The collection leads a Cinderella-like existence, which is an advantage for visitors – often one can enjoy the paintings accompanied only by a couple of other visitors and the museum guards. Each room is completely painted in red, blue or green. The colored walls give the pictures a very special atmosphere.
Which paintings hang there? As a child I was fascinated by the image of the legendary mountain troll “Rübezahl ” on a record cover. Trudging through a wild wood in a short black dress , bare legs , clogs on the feet . Sullen face , half-hidden under the hood , only the red beard stretches stiffly forward, the hands crossed on the back, holding a long stick. Very eerie. Stimulates the imagination.
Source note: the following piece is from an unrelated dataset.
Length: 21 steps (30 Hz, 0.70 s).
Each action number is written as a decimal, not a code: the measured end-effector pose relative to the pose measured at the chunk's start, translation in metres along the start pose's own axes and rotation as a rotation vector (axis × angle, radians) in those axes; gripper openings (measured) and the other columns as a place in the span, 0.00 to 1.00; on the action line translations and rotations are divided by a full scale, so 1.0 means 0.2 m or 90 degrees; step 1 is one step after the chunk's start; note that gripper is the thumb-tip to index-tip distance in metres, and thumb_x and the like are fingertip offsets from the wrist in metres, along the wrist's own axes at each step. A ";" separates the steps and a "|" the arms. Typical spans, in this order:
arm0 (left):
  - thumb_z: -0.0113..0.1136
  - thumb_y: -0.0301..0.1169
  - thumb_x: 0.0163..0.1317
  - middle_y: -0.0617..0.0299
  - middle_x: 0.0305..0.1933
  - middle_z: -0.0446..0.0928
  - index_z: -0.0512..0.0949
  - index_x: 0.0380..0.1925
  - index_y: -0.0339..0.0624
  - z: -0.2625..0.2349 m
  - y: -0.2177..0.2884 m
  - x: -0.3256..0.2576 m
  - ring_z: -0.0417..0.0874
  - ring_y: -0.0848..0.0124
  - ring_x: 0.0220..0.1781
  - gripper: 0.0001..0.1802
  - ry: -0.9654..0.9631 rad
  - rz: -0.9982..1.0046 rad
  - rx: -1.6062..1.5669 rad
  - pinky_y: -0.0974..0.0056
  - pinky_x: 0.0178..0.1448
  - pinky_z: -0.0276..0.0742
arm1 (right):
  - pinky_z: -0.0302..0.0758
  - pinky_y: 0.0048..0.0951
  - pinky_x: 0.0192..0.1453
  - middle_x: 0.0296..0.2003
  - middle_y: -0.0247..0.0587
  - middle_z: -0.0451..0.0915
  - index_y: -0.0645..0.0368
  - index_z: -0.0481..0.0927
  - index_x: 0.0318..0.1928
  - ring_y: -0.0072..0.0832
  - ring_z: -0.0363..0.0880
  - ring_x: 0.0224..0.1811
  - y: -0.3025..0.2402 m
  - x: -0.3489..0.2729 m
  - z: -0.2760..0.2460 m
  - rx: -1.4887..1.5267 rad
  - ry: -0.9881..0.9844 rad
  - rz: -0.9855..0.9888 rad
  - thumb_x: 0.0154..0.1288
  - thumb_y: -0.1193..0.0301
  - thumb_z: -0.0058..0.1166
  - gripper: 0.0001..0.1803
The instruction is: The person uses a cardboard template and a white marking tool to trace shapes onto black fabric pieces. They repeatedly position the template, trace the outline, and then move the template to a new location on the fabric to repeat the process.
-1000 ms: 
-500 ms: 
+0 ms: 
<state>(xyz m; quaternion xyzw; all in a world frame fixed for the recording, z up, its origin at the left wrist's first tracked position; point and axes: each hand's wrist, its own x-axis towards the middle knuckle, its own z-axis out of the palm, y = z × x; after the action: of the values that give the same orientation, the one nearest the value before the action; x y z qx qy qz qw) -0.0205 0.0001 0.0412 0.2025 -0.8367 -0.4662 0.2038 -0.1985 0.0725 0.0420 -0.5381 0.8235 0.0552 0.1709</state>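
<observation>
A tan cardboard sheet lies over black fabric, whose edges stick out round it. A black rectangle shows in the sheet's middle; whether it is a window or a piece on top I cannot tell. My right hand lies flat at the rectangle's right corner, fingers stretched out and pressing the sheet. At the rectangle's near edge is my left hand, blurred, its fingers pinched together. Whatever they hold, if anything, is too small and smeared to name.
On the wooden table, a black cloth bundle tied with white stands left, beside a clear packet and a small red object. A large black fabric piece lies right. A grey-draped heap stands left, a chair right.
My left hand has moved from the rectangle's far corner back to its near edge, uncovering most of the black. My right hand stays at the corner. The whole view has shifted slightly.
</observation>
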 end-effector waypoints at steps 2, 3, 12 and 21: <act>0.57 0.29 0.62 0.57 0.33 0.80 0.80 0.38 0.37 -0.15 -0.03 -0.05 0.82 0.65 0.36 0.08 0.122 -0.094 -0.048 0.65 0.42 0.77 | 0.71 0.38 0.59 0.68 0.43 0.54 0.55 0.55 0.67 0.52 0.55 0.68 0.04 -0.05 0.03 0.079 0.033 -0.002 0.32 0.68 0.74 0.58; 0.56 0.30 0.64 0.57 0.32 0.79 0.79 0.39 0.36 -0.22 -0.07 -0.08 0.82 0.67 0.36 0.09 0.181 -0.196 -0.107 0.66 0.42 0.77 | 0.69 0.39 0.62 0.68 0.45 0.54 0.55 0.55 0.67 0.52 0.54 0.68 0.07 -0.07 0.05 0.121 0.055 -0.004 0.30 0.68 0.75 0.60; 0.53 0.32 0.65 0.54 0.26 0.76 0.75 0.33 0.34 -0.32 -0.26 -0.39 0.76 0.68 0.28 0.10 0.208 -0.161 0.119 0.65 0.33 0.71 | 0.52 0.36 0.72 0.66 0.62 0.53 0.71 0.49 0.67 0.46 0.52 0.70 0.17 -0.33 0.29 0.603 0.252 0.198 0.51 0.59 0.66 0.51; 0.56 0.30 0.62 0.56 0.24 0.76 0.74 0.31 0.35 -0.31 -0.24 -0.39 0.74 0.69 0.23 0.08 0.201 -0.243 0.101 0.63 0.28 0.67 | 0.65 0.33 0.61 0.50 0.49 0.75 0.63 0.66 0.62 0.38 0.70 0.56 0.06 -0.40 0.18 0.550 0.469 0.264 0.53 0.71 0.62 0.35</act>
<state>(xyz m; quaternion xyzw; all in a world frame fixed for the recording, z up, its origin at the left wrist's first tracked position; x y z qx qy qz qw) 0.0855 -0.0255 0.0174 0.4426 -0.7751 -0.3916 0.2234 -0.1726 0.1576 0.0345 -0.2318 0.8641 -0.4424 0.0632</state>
The original picture hangs in the Schack Gallery, in addition to numerous other paintings by Moritz von Schwind , including ” Des Knaben Wunderhorn “. Apart from Schwind’s legends and fairy-tale characters which are each explained in a short description, you can admire Arnold Böcklin´s dark dreamy paintings, but also the “Shepherd boy ” by Franz von Lenbach . Later, when Lenbach was established as the portrait of the VIP´s of his time , he also portrayed his former patron at the age of 60. The picture also hangs in the Schack Gallery . Somehow, the man reminds me of Johnny Depp.
You can reach the Schack Gallery by bus No. 100 (stop Reitmorstraße/Sammlung Schack) . It is open from Wednesdays to Sundays from 10 a.m. to 6 p.m. and is open on each first and third Wednesday of the month until 8 p.m.. Admission fee is 4 euros , 1 euro on Sundays.